In places of inner healing and turmoils even in enduring through a season of trials. Doesn’t it feel like our lives are collapsing like the mountains, when we hurt, grieve, watch our children making bad life choices, our loved ones suffering from sickness, and pain, long term or terminal illnesses?Doesn’t it sometimes feel like our jaws are quenching our hearts sunk in our bellies with deep moans of unspeakable, seemingly incorruptible, unexpressible pain. Wondering like the disciples Lord are we gonna die in this place. Praying like the psalmist our bodies quake and tremble. My life is crumbling like the mountains sinking within the seas. The depth of our very own beings.

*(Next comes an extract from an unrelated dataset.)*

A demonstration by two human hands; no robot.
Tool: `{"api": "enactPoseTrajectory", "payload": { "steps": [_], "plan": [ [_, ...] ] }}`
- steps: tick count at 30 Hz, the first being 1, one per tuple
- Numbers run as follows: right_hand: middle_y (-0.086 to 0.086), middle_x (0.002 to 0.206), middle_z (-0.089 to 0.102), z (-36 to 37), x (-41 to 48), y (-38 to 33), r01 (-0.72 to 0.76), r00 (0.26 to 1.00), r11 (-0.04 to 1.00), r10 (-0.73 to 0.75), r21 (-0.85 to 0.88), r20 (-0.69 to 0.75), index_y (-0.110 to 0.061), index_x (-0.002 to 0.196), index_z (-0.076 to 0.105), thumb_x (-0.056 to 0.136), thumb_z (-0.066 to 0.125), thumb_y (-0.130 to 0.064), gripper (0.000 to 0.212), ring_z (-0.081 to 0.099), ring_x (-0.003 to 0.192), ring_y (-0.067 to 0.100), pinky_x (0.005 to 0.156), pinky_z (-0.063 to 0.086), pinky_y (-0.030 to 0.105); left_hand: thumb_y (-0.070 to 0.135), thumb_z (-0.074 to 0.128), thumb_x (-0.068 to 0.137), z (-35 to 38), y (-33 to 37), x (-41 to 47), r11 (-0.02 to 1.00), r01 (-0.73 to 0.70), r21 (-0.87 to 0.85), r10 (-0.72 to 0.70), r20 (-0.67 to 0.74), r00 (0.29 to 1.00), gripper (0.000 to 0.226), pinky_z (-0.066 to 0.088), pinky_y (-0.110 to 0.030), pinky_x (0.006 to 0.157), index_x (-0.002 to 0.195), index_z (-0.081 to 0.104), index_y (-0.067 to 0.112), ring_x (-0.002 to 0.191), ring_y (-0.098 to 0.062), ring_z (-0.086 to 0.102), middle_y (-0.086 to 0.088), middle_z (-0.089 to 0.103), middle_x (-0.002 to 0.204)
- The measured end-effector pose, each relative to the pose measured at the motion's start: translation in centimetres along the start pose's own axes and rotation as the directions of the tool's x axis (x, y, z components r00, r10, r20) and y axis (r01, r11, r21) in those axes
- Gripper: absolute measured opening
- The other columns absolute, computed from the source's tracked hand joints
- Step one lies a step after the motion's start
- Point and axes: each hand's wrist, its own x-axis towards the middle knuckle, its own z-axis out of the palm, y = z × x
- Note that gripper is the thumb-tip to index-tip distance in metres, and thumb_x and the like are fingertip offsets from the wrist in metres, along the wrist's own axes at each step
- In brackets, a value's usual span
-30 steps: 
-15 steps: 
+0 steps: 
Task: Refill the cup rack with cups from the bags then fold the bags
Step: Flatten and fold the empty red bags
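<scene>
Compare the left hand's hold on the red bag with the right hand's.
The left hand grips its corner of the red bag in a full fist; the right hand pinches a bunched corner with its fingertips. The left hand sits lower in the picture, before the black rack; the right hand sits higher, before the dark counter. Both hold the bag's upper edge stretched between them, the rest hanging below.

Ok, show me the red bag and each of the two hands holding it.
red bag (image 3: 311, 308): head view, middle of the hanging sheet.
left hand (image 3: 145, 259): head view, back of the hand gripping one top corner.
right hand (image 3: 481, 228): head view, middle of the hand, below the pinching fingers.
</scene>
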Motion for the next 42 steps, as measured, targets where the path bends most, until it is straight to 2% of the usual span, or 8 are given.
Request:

Verses 4 & 5 from Psalms 46 reminds us to not let go like Jacob, one more step, one more prayer, one more try we could be near the breaking of day the breaking of the water for surely God is in every God ordained battle, or battle we hand over to him. The rivers signifies the holy spirit, the baptism. For it was the River Jordan that John baptized Jesus. The baptism, the help the strength, the light, the way will come. Grip onto your hope and God will make glad your whole being like a city to rise up shout and dance. For with God, like Jacob you have overcome. Like Israel God now dwells in you, He has made you his holy dwelling place He resides in you, surely He will help you shhhhhh hush my little baby mommys gonna buy you a rocking chair and if that rockimg chair dont work…shhh be still and know that I am God your present help in trouble for I am with you, I am in you. All things come together to work for my good. No weapon formed against you shall prosper, if I am for you who can be against you. For as a sinner I died for you, now that you are my child how much more shall I give to you. Praise God he changed our name. For we once were sinners all fallen short of His glory. None righteous in us – no not one. But today he has adopted us as we cry out Abba*daddy-father. He sends His spirit to pray for us in utterances on speakable. He calls us saved by grace, christians, disciples, sons and daughters, kings and queens. Hallelujah, its time to rejoice. But this is the time we need understanding, and community. So often when our healing has arrived suddenly we are misunderstood by friends, and family. We’ve grown, we’ve changed. Some will see and celebrate with you. Some will grow worried, maybe even angue for your change no longer fits their purpose or confusion, and instability sets in. You become confused, they become intolerant. There is an adjustment period where you need to settle into yourself and others need to reaccess, adjust and learn to accept and love the new you. This is the nations of our families the kingdoms of our cultures and societal norms that begin to rage against the change (Christ) in us. Selah!